Serverless Framework
Serverless Framework is an open-source tool built specifically to simplify building serverless apps. While it does support other clouds, such as Azure and Google Cloud, AWS is definitely where the focus is. It's found a carefully balanced way of abstracting away “just enough” of the parts you may not care much about while allowing you the flexibility of CloudFormation when you need it. For a long time, Serverless Framework was the clear choice for many development teams.
It's got a plugin system with wide community support, and it's unlikely there isn't a plugin that solves your problem if you're lacking something from the base framework.
Lately, however, the innovation speed seems to have dwindled, and its competitors have far outrun it in feature additions.

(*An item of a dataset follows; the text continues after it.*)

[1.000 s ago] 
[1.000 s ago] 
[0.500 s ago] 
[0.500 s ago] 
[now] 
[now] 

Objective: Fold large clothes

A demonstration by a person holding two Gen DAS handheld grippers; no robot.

All in all, Serverless Framework is a solid choice - a safe choice, really - but this one won't wow you.
🛠 Working with Serverless Framework
To install the Serverless Framework CLI tool, run npm install -g serverless. You can then initialize a new project by running serverless, and you'll get to choose from a number of starting points and examples.
Serverless Framework apps use a serverless.yml file that, in its simplest form, looks a little something like this:
# name of our app
service: to-dont-app
# let the provider know that we want to deploy to AWS
provider:
name: aws
# define out Lambda functions
functions:
hello:
handler: hello.handler
runtime: nodejs16.x
ℹ️ Since Serverless Framework supports clouds other than AWS, we need to instruct the provider that we want to deploy to AWS.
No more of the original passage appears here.